Activity:
Copy out the data that follows exactly, leaving out no line.

-------- Exercise data --------

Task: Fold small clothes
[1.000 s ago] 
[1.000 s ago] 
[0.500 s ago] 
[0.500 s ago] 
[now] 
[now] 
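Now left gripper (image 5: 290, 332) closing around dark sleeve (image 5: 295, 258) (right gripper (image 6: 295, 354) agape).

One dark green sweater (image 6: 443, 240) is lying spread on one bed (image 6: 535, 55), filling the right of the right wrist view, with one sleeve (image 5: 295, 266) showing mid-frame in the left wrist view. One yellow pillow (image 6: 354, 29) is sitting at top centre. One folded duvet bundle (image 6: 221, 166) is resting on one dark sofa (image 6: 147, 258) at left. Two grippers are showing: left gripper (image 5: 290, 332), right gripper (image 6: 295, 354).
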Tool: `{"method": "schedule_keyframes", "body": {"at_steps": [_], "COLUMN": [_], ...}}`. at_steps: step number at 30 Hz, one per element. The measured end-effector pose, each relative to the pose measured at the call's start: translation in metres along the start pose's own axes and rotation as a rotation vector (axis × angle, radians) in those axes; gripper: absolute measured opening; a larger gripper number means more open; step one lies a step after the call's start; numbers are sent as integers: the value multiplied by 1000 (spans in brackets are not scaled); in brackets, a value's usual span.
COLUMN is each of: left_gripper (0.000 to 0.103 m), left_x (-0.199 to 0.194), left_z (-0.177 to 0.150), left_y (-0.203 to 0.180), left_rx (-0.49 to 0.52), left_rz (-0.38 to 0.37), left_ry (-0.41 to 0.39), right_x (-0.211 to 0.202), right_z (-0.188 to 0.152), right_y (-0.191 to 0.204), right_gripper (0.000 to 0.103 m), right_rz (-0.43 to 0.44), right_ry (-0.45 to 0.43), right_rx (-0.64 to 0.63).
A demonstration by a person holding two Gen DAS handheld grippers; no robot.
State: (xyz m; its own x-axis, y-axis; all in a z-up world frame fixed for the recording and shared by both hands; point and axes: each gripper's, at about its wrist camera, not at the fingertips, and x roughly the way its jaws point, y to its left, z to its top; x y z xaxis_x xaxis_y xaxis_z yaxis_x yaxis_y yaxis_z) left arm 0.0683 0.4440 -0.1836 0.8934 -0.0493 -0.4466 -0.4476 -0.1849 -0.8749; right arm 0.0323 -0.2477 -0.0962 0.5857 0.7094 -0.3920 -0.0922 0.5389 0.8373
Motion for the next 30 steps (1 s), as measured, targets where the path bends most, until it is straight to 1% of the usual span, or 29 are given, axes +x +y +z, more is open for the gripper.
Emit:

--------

Answer box:
Task: Fold small clothes
[1.000 s ago] 
[1.000 s ago] 
[0.500 s ago] 
[0.500 s ago] 
[now] 
[now] 
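Now left gripper (image 5: 290, 332) closing around dark sleeve (image 5: 295, 258) (right gripper (image 6: 295, 354) agape).

One dark green sweater (image 6: 443, 240) is lying spread on one bed (image 6: 535, 55), filling the right of the right wrist view, with one sleeve (image 5: 295, 266) showing mid-frame in the left wrist view. One yellow pillow (image 6: 354, 29) is sitting at top centre. One folded duvet bundle (image 6: 221, 166) is resting on one dark sofa (image 6: 147, 258) at left. Two grippers are showing: left gripper (image 5: 290, 332), right gripper (image 6: 295, 354).
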Tool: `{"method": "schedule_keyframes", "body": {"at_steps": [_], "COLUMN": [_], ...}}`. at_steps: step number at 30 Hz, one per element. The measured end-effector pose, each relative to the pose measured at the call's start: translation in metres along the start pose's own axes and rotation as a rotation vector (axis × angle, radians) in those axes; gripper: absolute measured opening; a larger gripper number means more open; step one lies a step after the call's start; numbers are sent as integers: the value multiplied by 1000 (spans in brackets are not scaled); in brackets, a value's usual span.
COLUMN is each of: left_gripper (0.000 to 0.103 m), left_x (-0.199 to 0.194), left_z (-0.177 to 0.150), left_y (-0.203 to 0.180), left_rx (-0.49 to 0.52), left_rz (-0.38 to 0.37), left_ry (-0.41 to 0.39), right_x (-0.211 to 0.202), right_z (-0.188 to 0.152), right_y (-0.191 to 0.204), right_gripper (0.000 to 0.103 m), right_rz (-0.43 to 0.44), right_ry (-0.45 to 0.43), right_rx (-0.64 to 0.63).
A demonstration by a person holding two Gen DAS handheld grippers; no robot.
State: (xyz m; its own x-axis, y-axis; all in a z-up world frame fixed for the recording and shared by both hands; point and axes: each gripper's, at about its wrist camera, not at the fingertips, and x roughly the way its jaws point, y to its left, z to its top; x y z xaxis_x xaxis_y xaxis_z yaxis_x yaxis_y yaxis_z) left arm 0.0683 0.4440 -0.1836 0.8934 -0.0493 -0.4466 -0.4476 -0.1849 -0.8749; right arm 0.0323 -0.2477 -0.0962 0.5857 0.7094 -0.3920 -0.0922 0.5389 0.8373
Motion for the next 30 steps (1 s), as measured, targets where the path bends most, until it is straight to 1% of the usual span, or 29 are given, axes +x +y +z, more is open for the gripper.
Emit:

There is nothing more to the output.